About this exercise: Nothing but an exact repeat of the data, with pictures removed, belongs in the answer.

Data:
== Segment start ==

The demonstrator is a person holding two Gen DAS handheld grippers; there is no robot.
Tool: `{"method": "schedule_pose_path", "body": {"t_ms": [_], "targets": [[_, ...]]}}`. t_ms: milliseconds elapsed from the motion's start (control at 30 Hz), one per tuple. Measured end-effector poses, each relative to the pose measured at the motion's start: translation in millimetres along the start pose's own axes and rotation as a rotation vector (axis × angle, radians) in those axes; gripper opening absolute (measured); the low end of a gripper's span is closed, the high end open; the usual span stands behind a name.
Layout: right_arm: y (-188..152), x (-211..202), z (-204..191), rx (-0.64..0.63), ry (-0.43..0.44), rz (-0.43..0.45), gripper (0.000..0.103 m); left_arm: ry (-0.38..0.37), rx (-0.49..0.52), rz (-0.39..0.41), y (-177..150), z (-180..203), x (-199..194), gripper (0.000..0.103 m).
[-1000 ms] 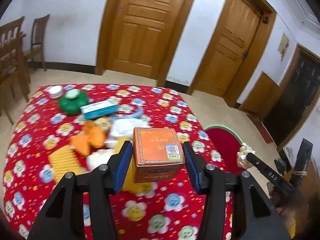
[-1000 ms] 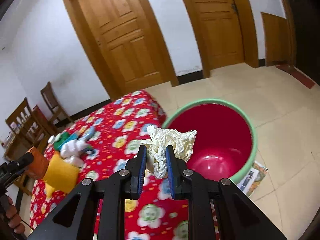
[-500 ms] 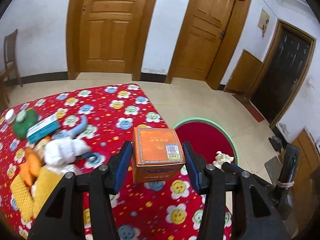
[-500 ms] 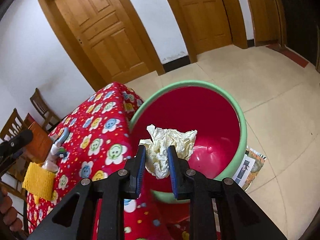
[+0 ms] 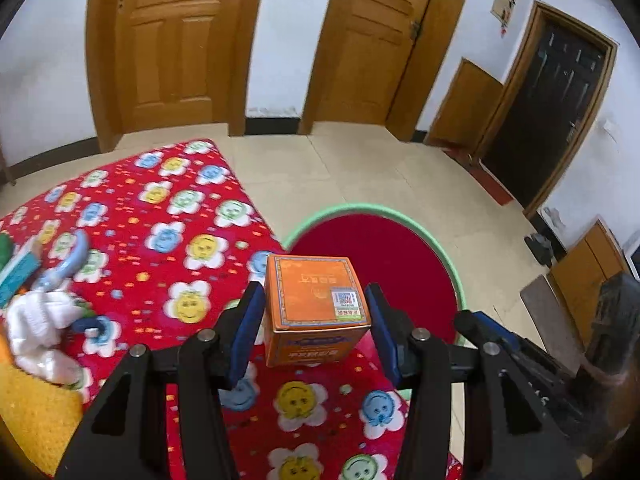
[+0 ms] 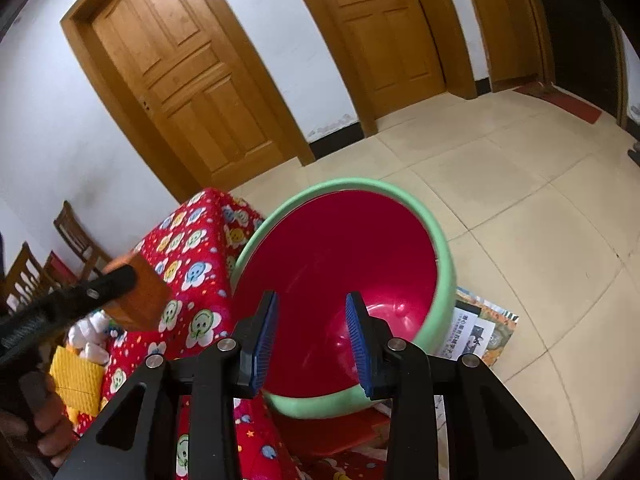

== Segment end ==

Answer section:
The demonstrator is a person holding two Gen DAS handheld grippers; there is no robot.
Tool: `{"method": "schedule_pose_path", "body": {"t_ms": [_], "targets": [[_, ...]]}}`. t_ms: milliseconds elapsed from the motion's start (control at 30 Hz), one per tuple. Measured end-effector poses, each relative to the pose measured at the motion's start: translation in millimetres along the start pose's own axes and rotation as a rotation vector (axis × angle, radians) in those axes; gripper opening absolute (measured); the low end of a gripper's span is closed, the high end open; the usual span stands behind a name.
Layout: right_arm: y (-188..152), x (-211..202), z (-204..191), rx (-0.64..0.63), ry (-0.43..0.44), rz (-0.43..0.45), gripper (0.000..0.103 m); left_arm: ry (-0.38..0.37), rx (-0.49..0.52), rz (-0.39..0.41), y (-177..150), z (-180..203), x (-199..194), gripper (0.000..0.103 m).
[-1000 ms] 
[-1000 ms] 
[-500 ms] 
[-500 ms] 
[+0 ms] 
[+0 ms] 

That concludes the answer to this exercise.